>>>

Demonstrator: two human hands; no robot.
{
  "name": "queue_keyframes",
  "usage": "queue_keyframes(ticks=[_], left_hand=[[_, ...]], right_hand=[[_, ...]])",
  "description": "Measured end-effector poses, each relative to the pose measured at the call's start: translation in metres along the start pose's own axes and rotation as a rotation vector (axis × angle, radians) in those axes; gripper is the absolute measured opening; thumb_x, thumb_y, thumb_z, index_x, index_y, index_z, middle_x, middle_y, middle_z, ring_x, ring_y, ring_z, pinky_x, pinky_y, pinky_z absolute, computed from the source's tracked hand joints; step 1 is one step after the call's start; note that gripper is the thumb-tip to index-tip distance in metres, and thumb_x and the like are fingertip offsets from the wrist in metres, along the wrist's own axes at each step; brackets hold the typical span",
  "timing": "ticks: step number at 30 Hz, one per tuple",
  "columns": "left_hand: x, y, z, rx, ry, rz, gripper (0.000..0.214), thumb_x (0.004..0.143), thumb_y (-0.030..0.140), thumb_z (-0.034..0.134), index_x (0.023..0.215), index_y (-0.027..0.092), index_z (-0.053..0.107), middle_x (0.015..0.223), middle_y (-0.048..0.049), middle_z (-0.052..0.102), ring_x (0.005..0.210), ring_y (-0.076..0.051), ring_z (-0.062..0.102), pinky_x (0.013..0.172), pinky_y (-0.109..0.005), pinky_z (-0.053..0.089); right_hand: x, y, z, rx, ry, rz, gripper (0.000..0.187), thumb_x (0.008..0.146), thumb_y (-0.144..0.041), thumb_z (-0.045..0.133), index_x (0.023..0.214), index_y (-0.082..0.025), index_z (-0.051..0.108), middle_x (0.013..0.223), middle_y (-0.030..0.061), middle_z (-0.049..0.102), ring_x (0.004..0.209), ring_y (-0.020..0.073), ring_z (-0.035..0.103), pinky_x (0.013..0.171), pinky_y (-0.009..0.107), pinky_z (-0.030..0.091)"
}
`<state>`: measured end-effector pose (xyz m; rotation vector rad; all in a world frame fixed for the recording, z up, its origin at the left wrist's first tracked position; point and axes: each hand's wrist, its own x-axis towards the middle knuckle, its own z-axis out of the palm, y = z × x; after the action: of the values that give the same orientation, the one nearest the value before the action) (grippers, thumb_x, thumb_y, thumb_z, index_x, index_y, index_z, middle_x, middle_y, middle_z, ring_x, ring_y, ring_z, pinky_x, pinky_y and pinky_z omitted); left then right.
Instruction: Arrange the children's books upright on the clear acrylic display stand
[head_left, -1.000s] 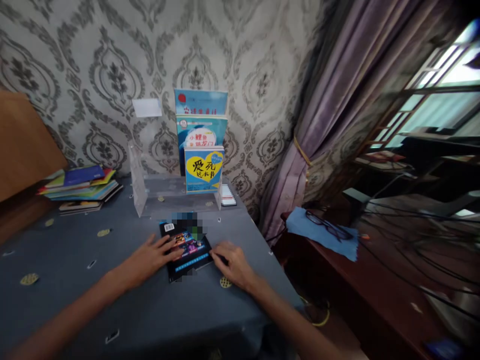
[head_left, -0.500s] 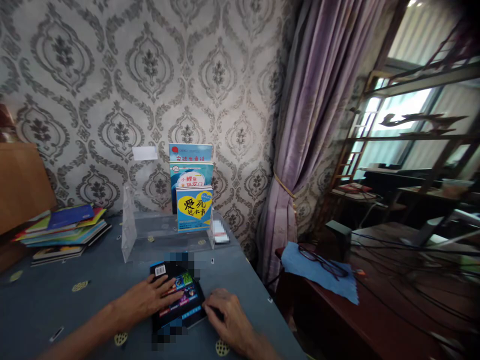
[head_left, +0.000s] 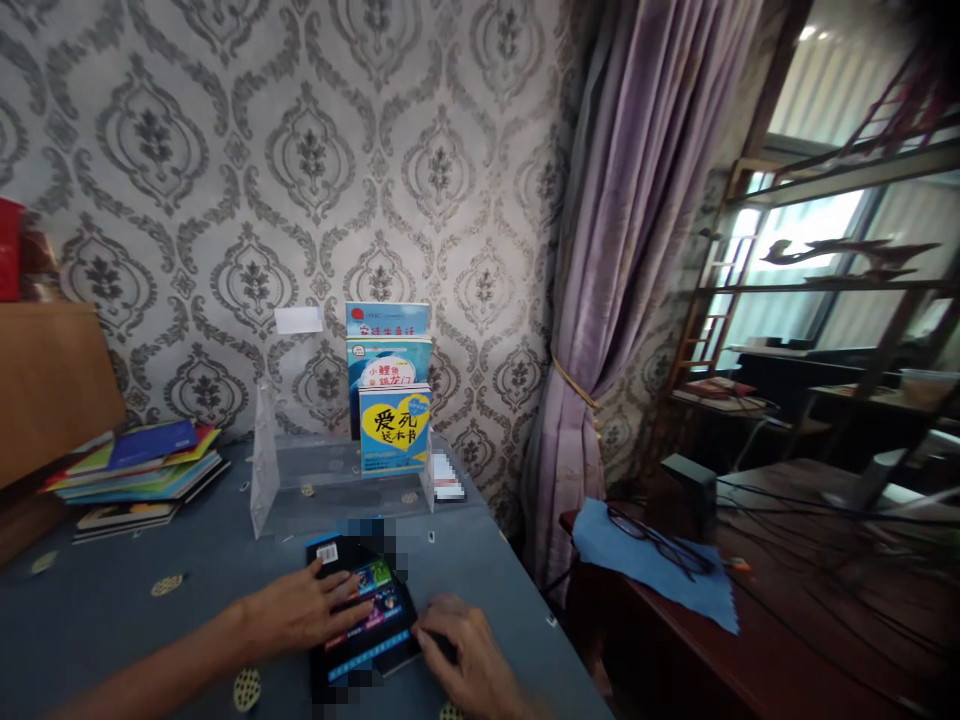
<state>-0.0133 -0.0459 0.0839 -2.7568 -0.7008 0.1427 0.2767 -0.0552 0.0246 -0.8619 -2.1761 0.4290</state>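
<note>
A dark book lies on the grey-blue tablecloth with its barcode side up. My left hand rests flat across its left part, fingers spread. At the book's right edge, my right hand has its fingers curled in and closed on the edge. Beyond the book stands a clear tiered display rack. On the rack's right side, a blue book with a yellow heart is in front. A teal book and a light-blue book rise behind it.
At left, a pile of thin colourful books sits beside a wooden cabinet. A white item lies right of the rack. Glasses on a blue cloth and several cables occupy the reddish-brown desk.
The view has shifted slightly, so the scene sits a little lower and further right. Both hands keep about the same place on the book.
</note>
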Motion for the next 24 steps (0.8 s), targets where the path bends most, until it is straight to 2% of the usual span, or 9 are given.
queue_keyframes(ticks=[4, 8, 11, 14, 16, 18, 21, 24], left_hand=[[-0.007, 0.0, -0.008, -0.099, -0.089, -0.021, 0.071, 0.088, 0.006, 0.054, 0.153, 0.022, 0.031, 0.148, -0.018, 0.051, 0.138, -0.031, 0.048, 0.106, -0.044, 0.047], [-0.024, -0.001, 0.003, -0.248, -0.066, -0.107, 0.088, 0.082, 0.0, 0.053, 0.158, 0.029, 0.017, 0.157, -0.0116, 0.04, 0.143, -0.025, 0.041, 0.114, -0.042, 0.041], [-0.038, 0.0, 0.023, -0.313, 0.106, -0.189, 0.073, 0.093, 0.01, 0.049, 0.156, 0.035, 0.022, 0.154, -0.006, 0.047, 0.138, -0.021, 0.048, 0.115, -0.04, 0.04], [-0.043, 0.007, 0.032, -0.349, 0.336, -0.284, 0.048, 0.099, 0.03, 0.047, 0.147, 0.035, 0.042, 0.138, -0.0048, 0.063, 0.126, -0.021, 0.06, 0.11, -0.037, 0.046], [-0.038, 0.013, 0.026, -0.424, 0.425, -0.366, 0.035, 0.1, 0.038, 0.045, 0.132, 0.032, 0.058, 0.122, -0.0042, 0.071, 0.113, -0.02, 0.066, 0.1, -0.031, 0.051], [-0.028, 0.019, 0.013, -0.548, 0.478, -0.457, 0.03, 0.102, 0.04, 0.041, 0.111, 0.027, 0.067, 0.102, -0.0029, 0.074, 0.095, -0.017, 0.068, 0.084, -0.025, 0.053], [-0.011, 0.025, -0.009, -0.705, 0.56, -0.566, 0.037, 0.101, 0.043, 0.04, 0.086, 0.021, 0.065, 0.081, -0.0006, 0.068, 0.075, -0.014, 0.061, 0.072, -0.024, 0.048], [0.005, 0.024, -0.028, -0.83, 0.621, -0.693, 0.04, 0.096, 0.048, 0.045, 0.07, 0.019, 0.056, 0.068, 0.0025, 0.059, 0.065, -0.013, 0.053, 0.063, -0.023, 0.04]], right_hand=[[-0.003, 0.005, 0.003, 0.015, 0.053, -0.011, 0.025, 0.094, -0.028, 0.048, 0.086, -0.023, 0.071, 0.084, 0.0054, 0.074, 0.085, 0.0207, 0.068, 0.079, 0.03, 0.049], [-0.007, 0.008, 0.004, 0.063, 0.073, 0.003, 0.028, 0.096, -0.039, 0.048, 0.091, -0.026, 0.073, 0.089, 0.0064, 0.076, 0.088, 0.0228, 0.07, 0.082, 0.033, 0.052], [-0.009, 0.01, 0.001, 0.126, 0.068, 0.056, 0.038, 0.096, -0.053, 0.048, 0.097, -0.026, 0.074, 0.095, 0.0086, 0.076, 0.093, 0.025, 0.07, 0.087, 0.036, 0.053], [-0.012, 0.012, -0.006, 0.187, 0.044, 0.149, 0.049, 0.091, -0.066, 0.049, 0.1, -0.026, 0.076, 0.099, 0.01, 0.077, 0.097, 0.0285, 0.071, 0.089, 0.04, 0.054], [-0.013, 0.012, -0.012, 0.242, 0.063, 0.189, 0.055, 0.087, -0.072, 0.049, 0.103, -0.027, 0.077, 0.102, 0.0107, 0.077, 0.102, 0.0311, 0.07, 0.092, 0.043, 0.054], [-0.012, 0.011, -0.016, 0.31, 0.072, 0.191, 0.058, 0.085, -0.075, 0.05, 0.103, -0.027, 0.077, 0.101, 0.0109, 0.076, 0.102, 0.0317, 0.069, 0.092, 0.044, 0.054], [-0.007, 0.006, -0.018, 0.411, 0.066, 0.178, 0.058, 0.079, -0.075, 0.059, 0.094, -0.022, 0.078, 0.089, 0.0098, 0.075, 0.086, 0.0282, 0.07, 0.081, 0.04, 0.056], [-0.001, -0.001, -0.012, 0.502, 0.057, 0.272, 0.05, 0.079, -0.068, 0.064, 0.085, -0.019, 0.076, 0.077, 0.0062, 0.072, 0.074, 0.0228, 0.066, 0.072, 0.035, 0.055]])
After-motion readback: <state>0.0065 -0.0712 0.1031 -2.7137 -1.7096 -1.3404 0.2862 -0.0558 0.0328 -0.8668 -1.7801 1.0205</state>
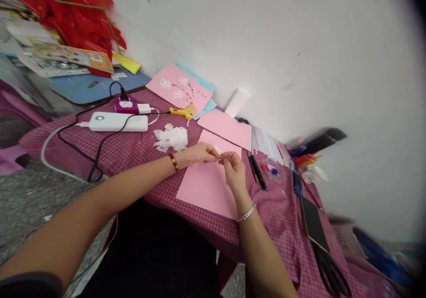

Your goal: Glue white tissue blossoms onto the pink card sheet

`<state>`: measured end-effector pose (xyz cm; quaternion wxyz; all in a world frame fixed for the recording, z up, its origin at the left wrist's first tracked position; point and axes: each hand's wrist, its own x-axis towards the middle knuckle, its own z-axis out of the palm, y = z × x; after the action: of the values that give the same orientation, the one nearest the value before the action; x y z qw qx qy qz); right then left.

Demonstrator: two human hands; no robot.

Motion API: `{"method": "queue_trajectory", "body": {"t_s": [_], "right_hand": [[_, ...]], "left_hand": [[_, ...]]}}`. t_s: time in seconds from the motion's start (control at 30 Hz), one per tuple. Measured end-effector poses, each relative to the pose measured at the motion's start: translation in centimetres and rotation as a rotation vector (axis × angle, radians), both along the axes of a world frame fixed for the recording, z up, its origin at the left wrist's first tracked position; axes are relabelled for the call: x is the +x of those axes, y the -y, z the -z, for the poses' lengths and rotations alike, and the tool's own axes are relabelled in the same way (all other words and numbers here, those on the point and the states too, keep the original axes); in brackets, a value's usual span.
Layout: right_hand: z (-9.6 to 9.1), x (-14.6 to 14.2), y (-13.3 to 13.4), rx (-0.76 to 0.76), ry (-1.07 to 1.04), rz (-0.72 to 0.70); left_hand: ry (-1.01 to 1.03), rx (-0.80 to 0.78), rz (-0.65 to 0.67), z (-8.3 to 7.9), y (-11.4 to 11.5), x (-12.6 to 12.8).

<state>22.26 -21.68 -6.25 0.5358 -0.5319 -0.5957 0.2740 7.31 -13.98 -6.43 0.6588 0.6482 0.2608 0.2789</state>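
My left hand [203, 153] and my right hand [234, 169] meet over a pink sheet of paper [206, 191], fingertips pinched together. Between them shows a small piece of white tissue [217, 149], mostly covered by the fingers. A loose heap of torn white tissue [171, 138] lies on the cloth to the left of the sheet. Behind the heap is a yellow hot glue gun [182, 111] on its side. Two dark pens [256, 171] rest just right of my right hand.
Farther back lies a pink card with white flower shapes [179, 87] over blue paper. A white power bank [118, 122], a purple adapter [125, 104] and black cables occupy the left. On the right are a dark notebook [314, 222] and black-handled scissors [329, 269]. A wall [266, 45] rises behind.
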Motion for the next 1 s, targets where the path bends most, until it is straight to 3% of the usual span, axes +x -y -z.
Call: {"method": "queue_trajectory", "body": {"t_s": [0.2,0.5,0.6,0.7,0.8,0.9,1.0], "right_hand": [[0.2,0.6,-0.6,-0.110,-0.195,0.091],[0.5,0.9,-0.6,-0.251,-0.101,-0.121],[0.6,1.1,-0.7,-0.235,-0.121,-0.116],[0.8,1.5,-0.8,-0.125,-0.180,-0.125],[1.0,1.7,-1.0,-0.026,-0.218,-0.151],[1.2,1.7,-1.0,-0.007,-0.182,-0.165],[1.2,1.8,-1.0,0.001,-0.120,-0.172]], "left_hand": [[0.002,0.068,-0.059,0.4,0.1,0.5],[-0.019,0.061,0.059,0.5,0.2,0.5],[0.038,-0.055,0.037,0.2,0.1,0.4],[0.053,-0.297,0.000,0.1,-0.2,0.2],[0.000,-0.508,0.124,0.2,-0.4,0.3],[0.023,-0.586,0.234,0.5,-0.3,0.4],[0.093,-0.607,0.215,0.6,-0.3,0.4]]}}
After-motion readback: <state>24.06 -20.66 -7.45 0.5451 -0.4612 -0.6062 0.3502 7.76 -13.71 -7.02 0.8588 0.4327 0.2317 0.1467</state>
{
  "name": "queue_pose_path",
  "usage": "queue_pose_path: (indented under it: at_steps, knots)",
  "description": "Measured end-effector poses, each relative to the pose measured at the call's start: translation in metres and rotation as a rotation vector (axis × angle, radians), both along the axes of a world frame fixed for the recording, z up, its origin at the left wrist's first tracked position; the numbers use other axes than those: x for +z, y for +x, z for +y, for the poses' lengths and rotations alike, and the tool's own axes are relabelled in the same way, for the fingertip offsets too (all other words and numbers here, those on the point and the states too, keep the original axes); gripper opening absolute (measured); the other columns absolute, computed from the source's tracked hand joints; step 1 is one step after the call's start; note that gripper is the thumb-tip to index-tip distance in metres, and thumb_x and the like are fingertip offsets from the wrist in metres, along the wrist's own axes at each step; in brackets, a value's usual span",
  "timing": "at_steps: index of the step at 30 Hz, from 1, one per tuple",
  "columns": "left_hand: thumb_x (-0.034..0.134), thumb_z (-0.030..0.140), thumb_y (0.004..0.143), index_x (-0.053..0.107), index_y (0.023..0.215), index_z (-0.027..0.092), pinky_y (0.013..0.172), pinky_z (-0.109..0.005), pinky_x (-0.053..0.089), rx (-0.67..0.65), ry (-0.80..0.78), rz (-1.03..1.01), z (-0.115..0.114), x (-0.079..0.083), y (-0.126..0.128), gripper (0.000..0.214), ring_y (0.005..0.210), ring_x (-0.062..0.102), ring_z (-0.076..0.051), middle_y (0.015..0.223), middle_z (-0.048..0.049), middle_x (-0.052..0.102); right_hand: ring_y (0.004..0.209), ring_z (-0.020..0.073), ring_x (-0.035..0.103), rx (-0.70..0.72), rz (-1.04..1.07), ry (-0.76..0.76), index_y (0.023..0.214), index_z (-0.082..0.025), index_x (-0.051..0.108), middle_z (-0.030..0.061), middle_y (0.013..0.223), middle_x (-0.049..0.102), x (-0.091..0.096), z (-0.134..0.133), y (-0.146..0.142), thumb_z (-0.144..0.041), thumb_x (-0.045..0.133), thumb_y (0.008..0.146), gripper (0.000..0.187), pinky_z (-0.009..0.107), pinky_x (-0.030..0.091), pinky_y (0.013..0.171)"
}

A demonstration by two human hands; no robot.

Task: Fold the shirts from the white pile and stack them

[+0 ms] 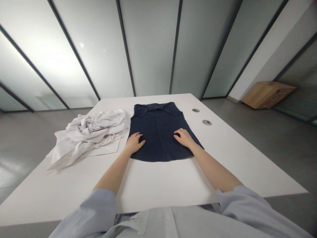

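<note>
A dark navy garment (158, 135) lies flat on the white table in front of me, its curved edge towards me and folded flaps at its far end. I cannot tell exactly what kind of garment it is. My left hand (135, 143) rests on its near left side, fingers loosely bent and apart. On the near right part of the cloth lies my right hand (183, 137), also open, thumb and fingers slightly curved. Neither hand grips the fabric.
A crumpled heap of white cloth (96, 129) sits left of the garment, partly over the table's left edge. Two round grey cable grommets (207, 122) are set in the white tabletop (237, 158) on the right. A wooden cabinet (264, 95) stands beyond, by the wall.
</note>
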State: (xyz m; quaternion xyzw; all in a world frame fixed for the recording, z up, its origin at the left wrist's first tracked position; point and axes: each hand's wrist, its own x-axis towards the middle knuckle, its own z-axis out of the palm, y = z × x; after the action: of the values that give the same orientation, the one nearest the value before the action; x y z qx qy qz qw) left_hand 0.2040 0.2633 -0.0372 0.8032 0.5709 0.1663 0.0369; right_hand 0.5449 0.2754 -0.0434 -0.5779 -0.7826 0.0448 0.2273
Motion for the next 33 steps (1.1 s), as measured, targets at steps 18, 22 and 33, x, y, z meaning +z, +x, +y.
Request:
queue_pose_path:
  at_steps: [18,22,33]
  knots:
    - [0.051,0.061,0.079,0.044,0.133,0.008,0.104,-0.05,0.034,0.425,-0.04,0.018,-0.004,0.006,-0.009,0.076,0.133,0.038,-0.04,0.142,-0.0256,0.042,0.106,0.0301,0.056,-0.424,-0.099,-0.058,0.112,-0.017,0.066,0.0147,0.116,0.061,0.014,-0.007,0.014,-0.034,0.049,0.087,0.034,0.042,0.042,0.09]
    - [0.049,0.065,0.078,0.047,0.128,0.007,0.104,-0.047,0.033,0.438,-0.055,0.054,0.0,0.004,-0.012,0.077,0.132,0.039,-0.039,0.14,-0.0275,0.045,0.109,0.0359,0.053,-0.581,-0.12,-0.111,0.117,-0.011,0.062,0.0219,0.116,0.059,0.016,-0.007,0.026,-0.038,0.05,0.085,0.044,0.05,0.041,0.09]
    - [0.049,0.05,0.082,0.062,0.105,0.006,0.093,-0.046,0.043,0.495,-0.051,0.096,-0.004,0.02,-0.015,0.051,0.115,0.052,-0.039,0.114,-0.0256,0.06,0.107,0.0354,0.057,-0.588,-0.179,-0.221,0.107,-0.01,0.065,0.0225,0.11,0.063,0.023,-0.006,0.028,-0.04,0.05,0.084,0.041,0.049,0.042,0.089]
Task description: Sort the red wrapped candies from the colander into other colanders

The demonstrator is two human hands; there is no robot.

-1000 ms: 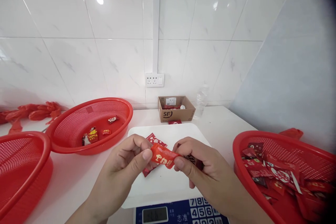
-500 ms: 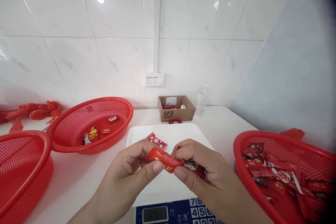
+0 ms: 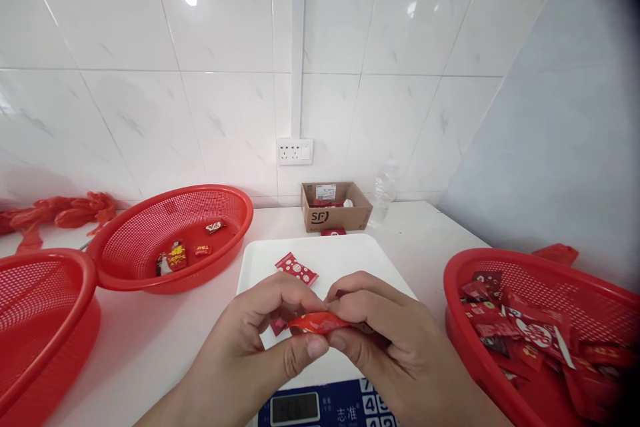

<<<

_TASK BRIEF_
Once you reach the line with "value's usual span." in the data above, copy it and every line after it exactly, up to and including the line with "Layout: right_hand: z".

_PROBLEM SOLUTION_
Motion API: `{"method": "queue_trajectory", "body": {"t_s": [_], "right_hand": [[_, ...]], "left_hand": [[_, ...]]}}`. t_s: time in seconds from the motion's start (control at 30 Hz), one per tuple. Measured end-effector poses, each relative to the pose measured at the motion's start: translation in centimetres and rotation as a rotation vector (axis × angle, radians), both along the axes of a world frame fixed for the recording, z up, its origin at the left wrist's first tracked position; axes are relabelled for the call: x is the +x of those axes, y the -y, z the -z, for the poses' lengths and rotations alike, and the tool's own axes are relabelled in the same way (all other words and numbers here, those on the point and the states too, keep the original axes); in brackets, a value's usual span.
Layout: right_hand: z (-9.6 to 9.1), x (-14.6 to 14.2), y (-13.3 to 13.4), rx (-0.76 to 0.76), ry (-1.07 to 1.04), rz (-0.72 to 0.70); left_hand: ry (-1.01 to 1.03), rx (-0.80 to 0.78), rz (-0.65 to 0.67), z (-8.3 to 7.9), y (-11.4 to 11.5), x (-12.6 to 12.8).

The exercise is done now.